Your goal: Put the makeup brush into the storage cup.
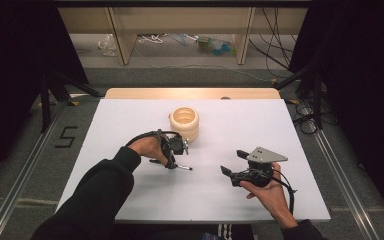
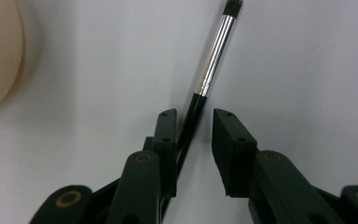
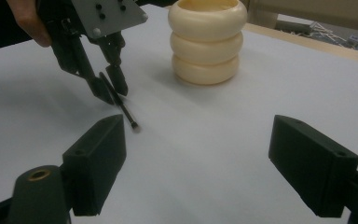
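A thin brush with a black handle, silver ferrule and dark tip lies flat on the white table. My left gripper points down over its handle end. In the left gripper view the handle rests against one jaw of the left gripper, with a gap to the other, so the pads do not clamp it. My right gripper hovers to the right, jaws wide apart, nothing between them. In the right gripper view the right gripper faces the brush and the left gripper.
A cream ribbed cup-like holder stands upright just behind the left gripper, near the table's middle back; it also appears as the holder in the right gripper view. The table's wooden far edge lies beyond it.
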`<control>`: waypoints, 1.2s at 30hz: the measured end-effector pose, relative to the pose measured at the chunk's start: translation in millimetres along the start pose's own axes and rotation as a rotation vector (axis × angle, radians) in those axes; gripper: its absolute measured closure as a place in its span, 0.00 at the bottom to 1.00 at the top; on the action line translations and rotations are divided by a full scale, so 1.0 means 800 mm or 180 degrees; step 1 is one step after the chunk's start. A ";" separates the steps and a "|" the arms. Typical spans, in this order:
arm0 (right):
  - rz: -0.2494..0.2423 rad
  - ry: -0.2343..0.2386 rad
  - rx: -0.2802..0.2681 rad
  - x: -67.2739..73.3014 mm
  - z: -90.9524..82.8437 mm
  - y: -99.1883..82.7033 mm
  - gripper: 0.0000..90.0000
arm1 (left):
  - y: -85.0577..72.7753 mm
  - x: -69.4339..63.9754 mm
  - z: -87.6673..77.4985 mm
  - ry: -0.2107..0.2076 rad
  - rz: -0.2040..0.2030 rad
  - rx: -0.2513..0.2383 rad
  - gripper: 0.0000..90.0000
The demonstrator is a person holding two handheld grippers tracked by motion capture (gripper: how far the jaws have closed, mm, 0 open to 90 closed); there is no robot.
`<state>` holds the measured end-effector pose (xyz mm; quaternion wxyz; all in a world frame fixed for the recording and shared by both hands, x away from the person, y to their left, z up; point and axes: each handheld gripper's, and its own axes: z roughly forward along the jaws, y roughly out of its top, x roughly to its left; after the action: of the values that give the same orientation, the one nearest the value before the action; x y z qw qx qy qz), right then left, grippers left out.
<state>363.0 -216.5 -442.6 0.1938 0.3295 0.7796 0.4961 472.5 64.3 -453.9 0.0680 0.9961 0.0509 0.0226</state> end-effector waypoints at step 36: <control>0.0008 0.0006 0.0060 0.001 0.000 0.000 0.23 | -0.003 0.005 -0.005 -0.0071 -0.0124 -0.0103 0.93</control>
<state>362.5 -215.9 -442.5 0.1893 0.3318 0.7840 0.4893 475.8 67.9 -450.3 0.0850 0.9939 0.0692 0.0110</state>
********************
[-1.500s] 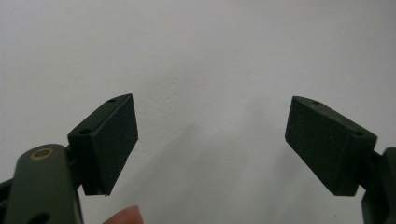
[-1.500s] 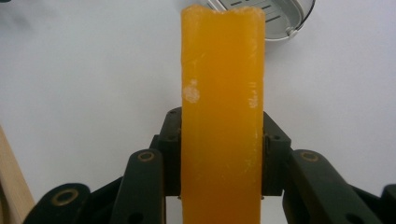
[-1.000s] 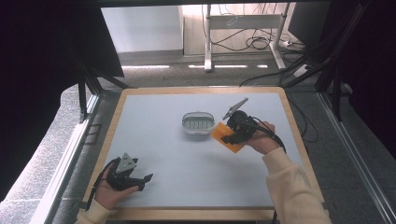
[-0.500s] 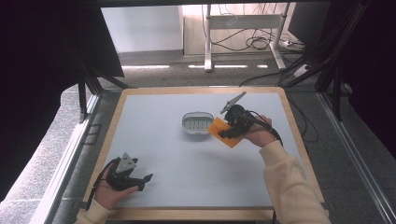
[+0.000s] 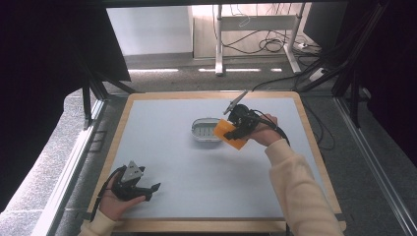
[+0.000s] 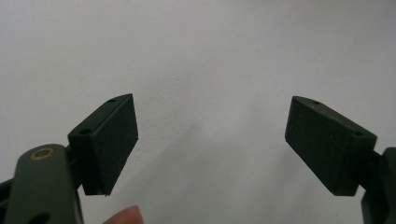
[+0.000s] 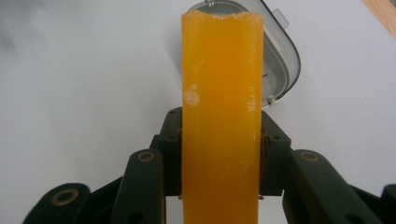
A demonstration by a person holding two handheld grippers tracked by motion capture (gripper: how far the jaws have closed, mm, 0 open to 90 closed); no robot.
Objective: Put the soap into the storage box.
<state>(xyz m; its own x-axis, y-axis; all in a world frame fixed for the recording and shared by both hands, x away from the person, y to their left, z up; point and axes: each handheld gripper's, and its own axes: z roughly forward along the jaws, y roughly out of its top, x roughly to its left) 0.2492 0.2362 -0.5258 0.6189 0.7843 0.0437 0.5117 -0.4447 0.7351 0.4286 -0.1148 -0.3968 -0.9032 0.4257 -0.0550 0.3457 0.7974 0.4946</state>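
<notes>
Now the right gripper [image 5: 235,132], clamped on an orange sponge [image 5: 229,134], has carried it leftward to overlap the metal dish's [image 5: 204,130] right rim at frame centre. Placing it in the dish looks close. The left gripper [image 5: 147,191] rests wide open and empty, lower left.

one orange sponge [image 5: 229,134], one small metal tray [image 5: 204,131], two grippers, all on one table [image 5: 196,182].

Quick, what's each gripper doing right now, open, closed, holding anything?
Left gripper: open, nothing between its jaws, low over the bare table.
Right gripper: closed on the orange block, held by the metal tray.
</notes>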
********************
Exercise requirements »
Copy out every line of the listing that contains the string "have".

The completed task »
The demonstrator is a person holding two handheld grippers tracked by motion capture (gripper: how far the jaws have closed, mm, 0 open to 90 closed); there is no robot.
A demonstration by a person holding two handheld grippers tracked by motion capture (gripper: how far the jaws have closed, mm, 0 open to 90 closed); no robot.

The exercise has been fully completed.